Dunlop, William “Tiger”

William « Tiger » Dunlop, chirurgien d’armée, soldat, politicien, auteur (né à Greenock, en Écosse, le 19 novembre 1792; mort à Côte-Saint-Paul, le 29 juin 1848). Sans contredit l’un des personnages les plus colorés de la Guerre de 1812, William « Tiger » Dunlop a été chirurgien d’armée, rôle dans lequel il a acquis la réputation d’infatigable professionnel de la santé. Bien que la plupart des gens l’appelaient simplement « docteur », on lui reconnaît le surnom de « Tiger » – le tigre – qu’il conservait apparemment de son service en Inde.

Dunlop arrive en 1813 dans le Haut-Canada, où il servira comme assistant chirurgien dans le 89e Régiment de fantassins. Parti de Montréal, il rencontre en route la milice sédentaire des Canadiens français, dont les membres l’impressionnent par leur discipline et leur physique imposant. Dunlop s’imagine mal alors comment quelque force régulière que ce soit pourrait rivaliser avec ces braves Canadiens.

Batailles de la guerre de 1812

Dunlop et le 89e voient bientôt leurs capacités mises à rude épreuve d’abord durant la Bataille de Crysler Farm,  puis durant l’épisode le plus sanglant de la guerre, la Bataille de Lundy’s Lane. Comme la plupart des chirurgiens, Dunlop ne dispose que de piètres instruments pour traiter les blessures subies sur le champ de bataille. Sa trousse contient une scie à amputation, un couteau, un scalpel, des forceps et un garrot. Avant la fin de la guerre, Dunlop voit sa trousse prendre la couleur rouge de la tunique des hommes qu’il soigne, et il se désintéresse de la guerre. Jusqu’à sa mort cependant, il gardera à l’égard de la vie, de ses paradoxes et de ses misères un sens de l’humour charmant et parfois désinvolte qui transparaîtra dans ses souvenirs de la guerre.

Le travail du médecin durant la guerre de 1812

Après la bataille de Crysler’s Farm, le 11 novembre 1813, Dunlop assume la responsabilité des soins de santé prodigués à Prescott, en Ontario. C’est là que, trois semaines après les hostilités, on transfère les blessés en mesure de faire le voyage et nécessitant des soins intensifs. Dunlop doit y protéger les prisonniers américains contre les immigrants allemands et hollandais fraîchement installés dans la région et qui en veulent aux Américains de les avoir persécutés par suite de leur appui à la Couronne durant la révolution américaine. Par ailleurs, dans le but de réduire les risques de fièvre et d’augmenter les chances de survie des blessés, Dunlop leur impose un régime strict constitué de deux repas de « porridge au lait » ou de « gruau de riz » en plus d’un bouillon de viande le midi.
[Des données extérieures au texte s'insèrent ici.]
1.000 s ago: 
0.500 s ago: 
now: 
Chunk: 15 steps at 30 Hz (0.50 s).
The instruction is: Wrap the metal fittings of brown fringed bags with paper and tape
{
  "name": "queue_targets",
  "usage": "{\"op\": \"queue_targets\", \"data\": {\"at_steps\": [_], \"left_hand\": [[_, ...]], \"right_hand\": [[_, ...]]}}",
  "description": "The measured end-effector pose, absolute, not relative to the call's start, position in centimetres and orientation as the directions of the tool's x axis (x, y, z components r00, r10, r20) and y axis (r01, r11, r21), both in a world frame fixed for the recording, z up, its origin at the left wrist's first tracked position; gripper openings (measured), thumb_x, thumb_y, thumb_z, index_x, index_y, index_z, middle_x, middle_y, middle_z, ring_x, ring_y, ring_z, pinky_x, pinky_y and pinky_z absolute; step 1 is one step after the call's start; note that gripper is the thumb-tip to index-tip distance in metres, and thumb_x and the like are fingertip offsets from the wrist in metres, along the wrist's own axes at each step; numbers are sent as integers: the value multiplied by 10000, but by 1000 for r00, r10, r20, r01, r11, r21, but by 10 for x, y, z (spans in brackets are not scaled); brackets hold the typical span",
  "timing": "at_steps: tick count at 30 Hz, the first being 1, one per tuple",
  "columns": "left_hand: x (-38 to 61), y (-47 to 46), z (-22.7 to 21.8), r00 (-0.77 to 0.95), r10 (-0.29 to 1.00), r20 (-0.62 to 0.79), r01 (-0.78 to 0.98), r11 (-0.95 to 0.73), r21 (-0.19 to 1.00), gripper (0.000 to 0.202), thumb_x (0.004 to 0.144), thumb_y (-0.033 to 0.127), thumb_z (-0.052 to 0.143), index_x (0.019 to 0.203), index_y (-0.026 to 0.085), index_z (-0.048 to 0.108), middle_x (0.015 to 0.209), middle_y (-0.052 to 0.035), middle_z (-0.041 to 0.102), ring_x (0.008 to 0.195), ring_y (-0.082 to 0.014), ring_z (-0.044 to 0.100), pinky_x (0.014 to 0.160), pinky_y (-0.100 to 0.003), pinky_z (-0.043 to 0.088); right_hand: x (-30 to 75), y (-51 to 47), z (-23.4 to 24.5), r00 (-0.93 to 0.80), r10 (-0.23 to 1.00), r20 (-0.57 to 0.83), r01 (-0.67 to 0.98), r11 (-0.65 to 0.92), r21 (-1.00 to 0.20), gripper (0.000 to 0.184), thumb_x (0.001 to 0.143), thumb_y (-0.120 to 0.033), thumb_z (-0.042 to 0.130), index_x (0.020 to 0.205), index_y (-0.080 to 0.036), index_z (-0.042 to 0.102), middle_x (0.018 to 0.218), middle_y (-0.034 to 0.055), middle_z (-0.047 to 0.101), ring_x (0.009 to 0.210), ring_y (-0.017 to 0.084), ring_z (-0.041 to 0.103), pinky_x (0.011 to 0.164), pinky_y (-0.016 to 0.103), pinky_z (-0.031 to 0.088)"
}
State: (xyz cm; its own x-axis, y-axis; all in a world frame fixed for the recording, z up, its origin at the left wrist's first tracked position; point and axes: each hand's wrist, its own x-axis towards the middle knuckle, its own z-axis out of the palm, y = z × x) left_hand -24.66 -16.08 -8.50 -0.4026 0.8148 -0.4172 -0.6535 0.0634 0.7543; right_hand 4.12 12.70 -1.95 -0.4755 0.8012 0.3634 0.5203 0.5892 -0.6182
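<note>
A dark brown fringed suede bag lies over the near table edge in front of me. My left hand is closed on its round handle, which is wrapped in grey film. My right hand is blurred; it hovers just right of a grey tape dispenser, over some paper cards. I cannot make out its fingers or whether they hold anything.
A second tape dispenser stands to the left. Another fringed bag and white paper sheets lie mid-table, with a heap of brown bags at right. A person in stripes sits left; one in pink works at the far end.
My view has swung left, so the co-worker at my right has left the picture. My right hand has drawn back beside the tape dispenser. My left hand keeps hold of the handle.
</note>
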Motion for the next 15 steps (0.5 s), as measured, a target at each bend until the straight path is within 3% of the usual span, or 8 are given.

Les civils quant à eux trouvent ce régime barbare et digne d’une prison, et Dunlop doit les empêcher de gaver ses patients d’autres aliments. Ces difficultés ne sont rien toutefois comparativement au choc provoqué par le carnage de la bataille de Lundy’s Lane, le 25 juillet 1814. Au terme de cet affrontement, comme il est le seul chirurgien sur les lieux, Dunlop a la tâche colossale de soigner plus de 220 belligérants des deux camps. Il affirmera plus tard au sujet de cette bataille avoir travaillé deux journées entières, s’interrompant uniquement pour manger et changer de vêtements. Il racontera de plus l’histoire de la femme d’un soldat américain venue prendre soin de son mari, comme cela se faisait couramment. Devant les souffrances atroces de son mari, la femme aurait mis au défi les chefs d’État britanniques et américains de prendre conscience des conséquences de leur guerre. Dunlop demeure marqué par ce genre d’histoires longtemps après le retour de la paix.

Les Rébellions de 1837

Après la guerre, Dunlop retourne momentanément en Angleterre pour y travailler comme journaliste, puis revient au Canada, où il devient soldat et politicien. Malheureusement, de son règne à la tête du Régiment huron, durant les rébellions de 1837, on retient essentiellement l’indiscipline de ses troupes, qui leur vaut le surnom de « Bloody Useless Regiment » – le foutu régiment inutile.  Dunlop travaille par la suite pour la Canada Company avant d’être élu dans le comté de Huron du Haut-Canada. Il meurt en 1848. Son ouvrage « Recollections of the American War, 1812-14 » constitue l’un des récits les plus imagés de la guerre de 1812.